In April 2002, Don Mico Libri received six life sentences for 18 murders and criminal association in the Olimpia Trial against the 'Ndrangheta. In and out of prison for medical reasons, he was arrested again in March 2006 in Prato where he was living under house arrest. Libri died on 1 May 2006, in the Secondigliano prison in Naples.

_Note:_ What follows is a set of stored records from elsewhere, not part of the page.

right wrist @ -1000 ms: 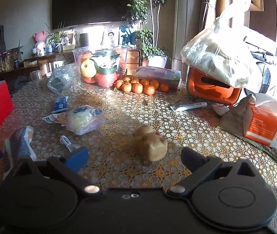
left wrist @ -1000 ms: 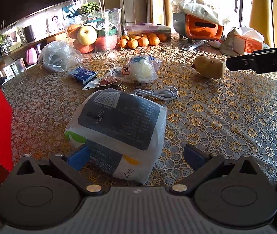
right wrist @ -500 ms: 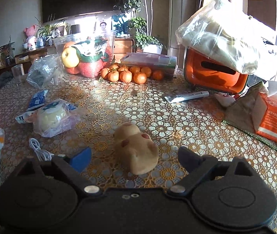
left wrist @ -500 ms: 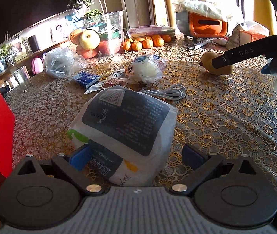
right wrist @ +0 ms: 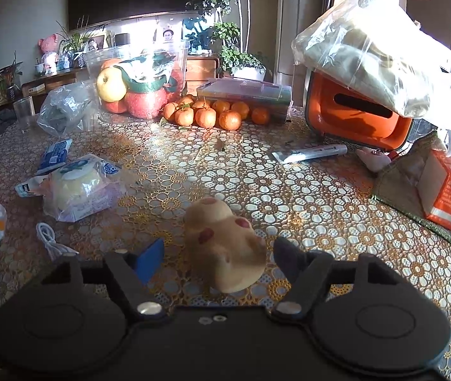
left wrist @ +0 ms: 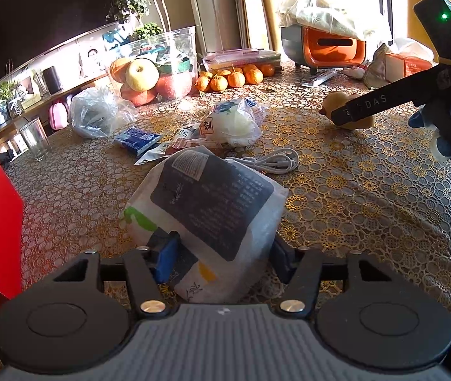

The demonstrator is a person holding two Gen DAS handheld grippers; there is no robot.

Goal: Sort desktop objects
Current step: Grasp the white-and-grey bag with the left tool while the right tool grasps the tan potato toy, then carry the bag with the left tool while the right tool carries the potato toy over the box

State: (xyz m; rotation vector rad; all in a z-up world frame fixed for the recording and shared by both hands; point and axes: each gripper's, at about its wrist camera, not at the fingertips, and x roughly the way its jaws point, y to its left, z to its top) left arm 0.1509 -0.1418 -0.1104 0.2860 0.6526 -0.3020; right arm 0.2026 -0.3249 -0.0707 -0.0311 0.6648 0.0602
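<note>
Now left tool [left wrist: 220,258] closing on packet [left wrist: 206,209]; right tool [right wrist: 217,254] closing round toy [right wrist: 225,247]

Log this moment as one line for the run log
left gripper: jaws closing around tissue pack | right gripper: jaws closing, toy pig between, gaps remain | both on table

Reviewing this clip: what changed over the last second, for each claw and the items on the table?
The left claw is closing on the white tissue pack; its pads now press the pack's sides. The right claw came forward and down around the tan toy animal and is closing, pads not yet touching. The white cable, bun bag and oranges stayed put.
</note>
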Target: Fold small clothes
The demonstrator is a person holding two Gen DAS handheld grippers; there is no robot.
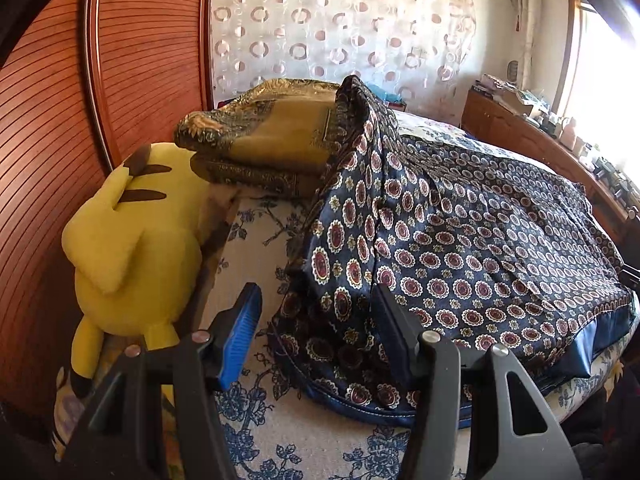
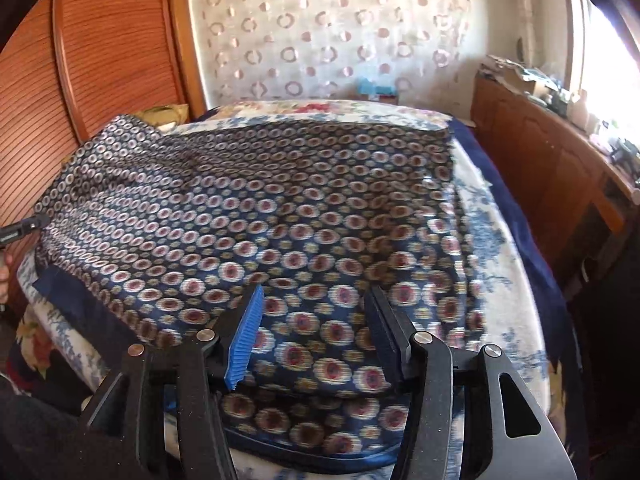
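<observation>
A navy satin garment (image 1: 460, 248) with red-and-white medallions lies spread on the bed; its far left part drapes up over a stack of cloths. It also fills the right wrist view (image 2: 260, 208). My left gripper (image 1: 316, 320) is open, its jaws wide apart over the garment's near left corner, holding nothing. My right gripper (image 2: 314, 322) is open over the garment's near edge, where a fold lies underneath. The tip of the left gripper shows at the left edge of the right wrist view (image 2: 24, 228).
The bed has a white sheet with blue flowers (image 1: 280, 432). A yellow plush toy (image 1: 128, 248) lies at the left by a wooden slatted headboard (image 1: 48, 140). Folded olive-gold cloths (image 1: 264, 136) are stacked behind. A wooden cabinet (image 2: 552, 168) with clutter runs along the right.
</observation>
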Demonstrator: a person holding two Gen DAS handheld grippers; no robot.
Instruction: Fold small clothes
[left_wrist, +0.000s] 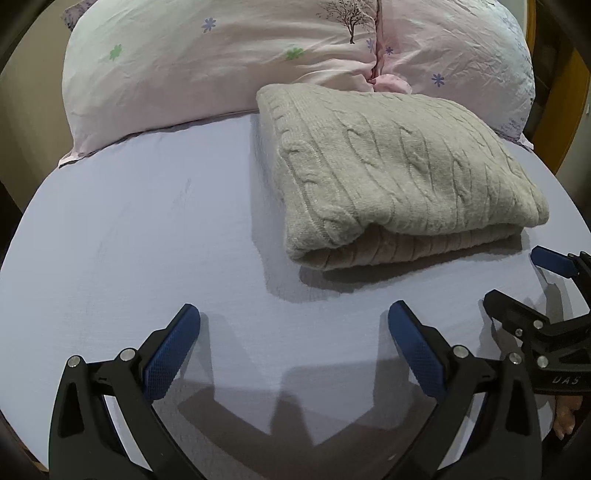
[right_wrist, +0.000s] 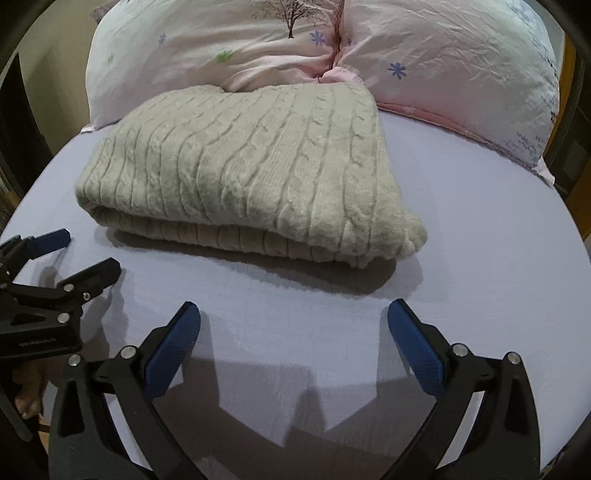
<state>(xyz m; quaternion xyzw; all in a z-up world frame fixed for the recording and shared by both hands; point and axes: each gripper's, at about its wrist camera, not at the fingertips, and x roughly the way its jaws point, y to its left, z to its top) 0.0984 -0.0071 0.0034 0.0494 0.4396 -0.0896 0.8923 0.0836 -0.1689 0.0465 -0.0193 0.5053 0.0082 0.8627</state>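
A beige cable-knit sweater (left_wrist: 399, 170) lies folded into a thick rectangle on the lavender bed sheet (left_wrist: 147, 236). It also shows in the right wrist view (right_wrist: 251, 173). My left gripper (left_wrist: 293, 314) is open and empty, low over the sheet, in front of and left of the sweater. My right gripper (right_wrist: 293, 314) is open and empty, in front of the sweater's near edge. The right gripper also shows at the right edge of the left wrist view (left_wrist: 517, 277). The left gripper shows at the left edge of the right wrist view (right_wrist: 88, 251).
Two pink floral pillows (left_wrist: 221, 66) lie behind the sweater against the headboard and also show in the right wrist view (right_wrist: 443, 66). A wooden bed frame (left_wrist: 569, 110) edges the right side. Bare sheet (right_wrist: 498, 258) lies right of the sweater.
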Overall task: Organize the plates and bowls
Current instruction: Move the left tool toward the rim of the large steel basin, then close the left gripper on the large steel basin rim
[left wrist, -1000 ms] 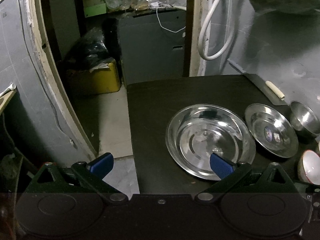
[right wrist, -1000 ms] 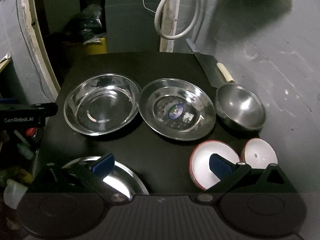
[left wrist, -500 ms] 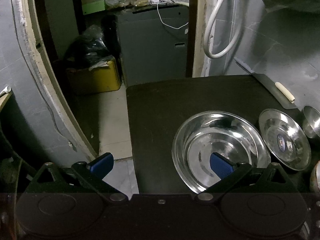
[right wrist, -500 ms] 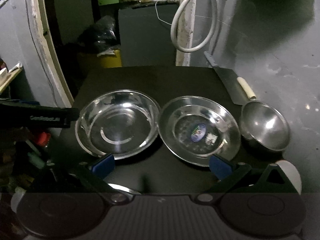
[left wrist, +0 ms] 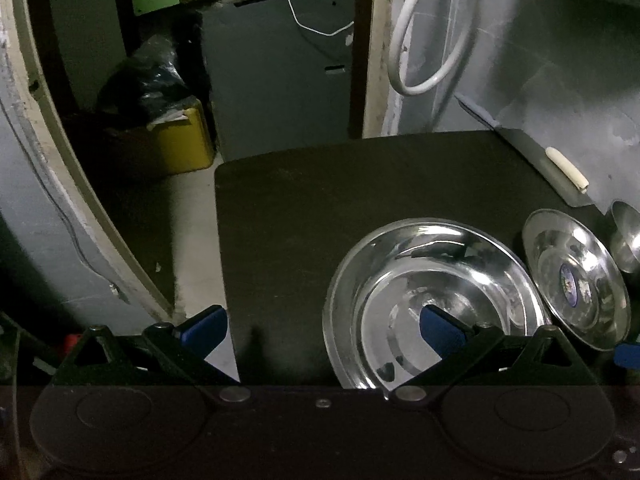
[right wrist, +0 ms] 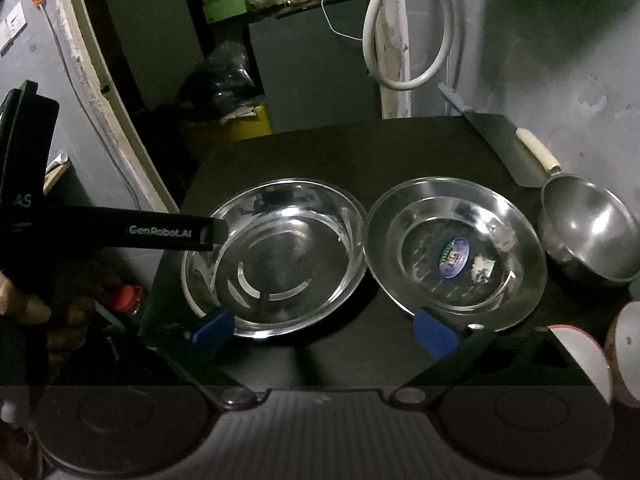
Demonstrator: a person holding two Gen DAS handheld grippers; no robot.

In August 2017, Pasquale Libri died of natural causes at his home in Cannavò, after a long illness. Despite being under house arrest for health reasons, Pasquale faced multiple arrest warrants and new charges in recent years. His funeral was held privately and discreetly at the Nuovo Condera cemetery.

In 2019, a major police operation targeting the Libri 'ndrina led to 17 precautionary measures, including 12 arrests and 5 house arrests. Among those arrested are Sebastiano “Seby” Romeo, the Democratic Party group leader in the Calabria regional council, placed under house arrest, and Alessandro Nicolò, initially elected with Forza Italia and later moved to Fratelli d'Italia, who was imprisoned and subsequently expelled from FdI. The investigation, known as "Libro Nero," revealed that several politicians, entrepreneurs, and even a law enforcement officer were serving the 'ndrina. According to the investigations, the Libris exerted influence over various economic sectors, including construction, real estate, and restaurants, controlling multiple companies worth millions of euros. They were also involved in political manipulation, notably influencing the 2014 regional elections by directing votes to their preferred candidates in exchange for favors. The inquiry uncovered an attempted corruption scheme involving a law enforcement officer who allegedly provided confidential information to a regional politician through a local intermediary. Among the arrested are entrepreneurs Francesco and Demetrio Berna, linked to the Libri 'ndrina, who have dominated Reggio Calabria’s construction and real estate sectors.

In 2021, The 'Mercato Libero' anti-mafia operation led to the arrest of four individuals connected to the 'ndrina. The investigation uncovered a scheme of fraudulent asset transfers and attempted extortion carried out to benefit the Libri 'ndrina. As part of the operation, authorities seized shares and business assets valued at 7 million euros, including a car dealership named "Effe Motors," which sold Honda and Mazda vehicles. The seizure also included a property and a vehicle valued at 3 million euros linked to one of the suspects' family members. Overall, 23 individuals were under investigation for their roles in these illicit activities, highlighting the 'ndrina's deep involvement in manipulating economic enterprises through fictitious ownership and money laundering to strengthen their criminal influence in Reggio Calabria.